======== Input records

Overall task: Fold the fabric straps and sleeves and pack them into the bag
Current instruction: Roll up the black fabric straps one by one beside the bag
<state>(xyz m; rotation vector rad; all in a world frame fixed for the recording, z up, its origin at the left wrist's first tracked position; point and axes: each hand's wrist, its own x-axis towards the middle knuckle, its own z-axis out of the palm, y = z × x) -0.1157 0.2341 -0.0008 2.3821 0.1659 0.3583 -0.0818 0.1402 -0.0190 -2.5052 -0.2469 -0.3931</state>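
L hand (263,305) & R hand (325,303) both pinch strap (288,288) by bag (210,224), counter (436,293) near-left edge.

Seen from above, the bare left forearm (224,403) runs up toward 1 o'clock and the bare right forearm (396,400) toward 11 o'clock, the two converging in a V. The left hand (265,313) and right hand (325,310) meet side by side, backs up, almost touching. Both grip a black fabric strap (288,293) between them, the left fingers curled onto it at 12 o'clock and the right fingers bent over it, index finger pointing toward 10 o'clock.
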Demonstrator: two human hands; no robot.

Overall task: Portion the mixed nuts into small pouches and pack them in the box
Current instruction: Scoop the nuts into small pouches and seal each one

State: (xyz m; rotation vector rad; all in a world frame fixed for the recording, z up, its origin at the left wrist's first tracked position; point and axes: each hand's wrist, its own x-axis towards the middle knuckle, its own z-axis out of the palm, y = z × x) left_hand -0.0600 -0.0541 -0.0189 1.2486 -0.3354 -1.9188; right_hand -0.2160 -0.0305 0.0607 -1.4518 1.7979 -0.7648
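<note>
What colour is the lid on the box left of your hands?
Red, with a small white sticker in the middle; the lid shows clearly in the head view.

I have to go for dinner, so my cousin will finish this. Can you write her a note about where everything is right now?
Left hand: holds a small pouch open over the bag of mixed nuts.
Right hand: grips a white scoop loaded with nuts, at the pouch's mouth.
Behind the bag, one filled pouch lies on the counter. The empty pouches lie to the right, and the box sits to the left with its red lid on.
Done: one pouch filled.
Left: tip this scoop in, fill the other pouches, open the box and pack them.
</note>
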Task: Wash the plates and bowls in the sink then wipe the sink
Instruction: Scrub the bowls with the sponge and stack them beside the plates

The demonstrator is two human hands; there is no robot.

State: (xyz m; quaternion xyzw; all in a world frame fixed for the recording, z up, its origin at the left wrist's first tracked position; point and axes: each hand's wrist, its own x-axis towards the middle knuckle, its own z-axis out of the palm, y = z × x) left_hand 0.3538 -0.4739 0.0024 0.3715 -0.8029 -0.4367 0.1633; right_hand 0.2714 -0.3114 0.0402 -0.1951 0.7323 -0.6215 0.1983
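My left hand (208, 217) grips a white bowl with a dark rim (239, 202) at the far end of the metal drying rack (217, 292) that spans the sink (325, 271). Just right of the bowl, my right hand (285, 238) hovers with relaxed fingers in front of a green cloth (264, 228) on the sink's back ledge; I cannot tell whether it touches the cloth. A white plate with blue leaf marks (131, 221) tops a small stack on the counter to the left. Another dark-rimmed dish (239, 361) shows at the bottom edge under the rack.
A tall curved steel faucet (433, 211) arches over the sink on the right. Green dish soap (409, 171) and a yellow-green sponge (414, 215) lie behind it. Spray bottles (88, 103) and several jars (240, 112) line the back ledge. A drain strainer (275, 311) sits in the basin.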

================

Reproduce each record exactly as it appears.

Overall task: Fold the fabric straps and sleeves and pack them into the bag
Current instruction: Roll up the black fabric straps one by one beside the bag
<state>(xyz m; rotation vector rad; all in a world frame fixed for the recording, z up, its origin at the left wrist's first tracked position; point and axes: each hand's wrist, its own x-axis towards the middle knuckle, its own z-axis out of the palm, y = z × x) -0.1157 0.2341 -0.0008 2.3821 0.1659 0.3583 -0.0818 0.1402 -0.0190 -2.5052 -0.2469 -0.3931</state>
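L hand (263,305) & R hand (325,303) both pinch strap (288,288) by bag (210,224), counter (436,293) near-left edge.

Seen from above, the bare left forearm (224,403) runs up toward 1 o'clock and the bare right forearm (396,400) toward 11 o'clock, the two converging in a V. The left hand (265,313) and right hand (325,310) meet side by side, backs up, almost touching. Both grip a black fabric strap (288,293) between them, the left fingers curled onto it at 12 o'clock and the right fingers bent over it, index finger pointing toward 10 o'clock.
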Demonstrator: two human hands; no robot.

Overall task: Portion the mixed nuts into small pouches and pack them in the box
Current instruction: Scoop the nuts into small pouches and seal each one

State: (xyz m; rotation vector rad; all in a world frame fixed for the recording, z up, its origin at the left wrist's first tracked position; point and axes: each hand's wrist, its own x-axis towards the middle knuckle, its own z-axis out of the palm, y = z × x) left_hand -0.0600 -0.0541 -0.0189 1.2486 -0.3354 -1.9188; right_hand -0.2160 -0.0305 0.0607 -1.4518 1.7979 -0.7648
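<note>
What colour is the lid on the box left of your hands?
Red, with a small white sticker in the middle; the lid shows clearly in the head view.

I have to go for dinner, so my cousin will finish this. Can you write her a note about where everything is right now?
Left hand: holds a small pouch open over the bag of mixed nuts.
Right hand: grips a white scoop loaded with nuts, at the pouch's mouth.
Behind the bag, one filled pouch lies on the counter. The empty pouches lie to the right, and the box sits to the left with its red lid on.
Done: one pouch filled.
Left: tip this scoop in, fill the other pouches, open the box and pack them.
</note>
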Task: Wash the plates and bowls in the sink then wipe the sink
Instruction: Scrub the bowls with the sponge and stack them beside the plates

The demonstrator is two human hands; there is no robot.

State: (xyz m; quaternion xyzw; all in a world frame fixed for the recording, z up, its origin at the left wrist's first tracked position; point and axes: each hand's wrist, its own x-axis towards the middle knuckle, its own z-axis out of the palm, y = z × x) left_hand 0.3538 -0.4739 0.0024 0.3715 -0.8029 -0.4367 0.1633; right_hand 0.2714 -0.3114 0.0402 -0.1951 0.7323 -0.6215 0.1983
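My left hand (208, 217) grips a white bowl with a dark rim (239, 202) at the far end of the metal drying rack (217, 292) that spans the sink (325, 271). Just right of the bowl, my right hand (285, 238) hovers with relaxed fingers in front of a green cloth (264, 228) on the sink's back ledge; I cannot tell whether it touches the cloth. A white plate with blue leaf marks (131, 221) tops a small stack on the counter to the left. Another dark-rimmed dish (239, 361) shows at the bottom edge under the rack.
A tall curved steel faucet (433, 211) arches over the sink on the right. Green dish soap (409, 171) and a yellow-green sponge (414, 215) lie behind it. Spray bottles (88, 103) and several jars (240, 112) line the back ledge. A drain strainer (275, 311) sits in the basin.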

Nothing else is needed for the answer.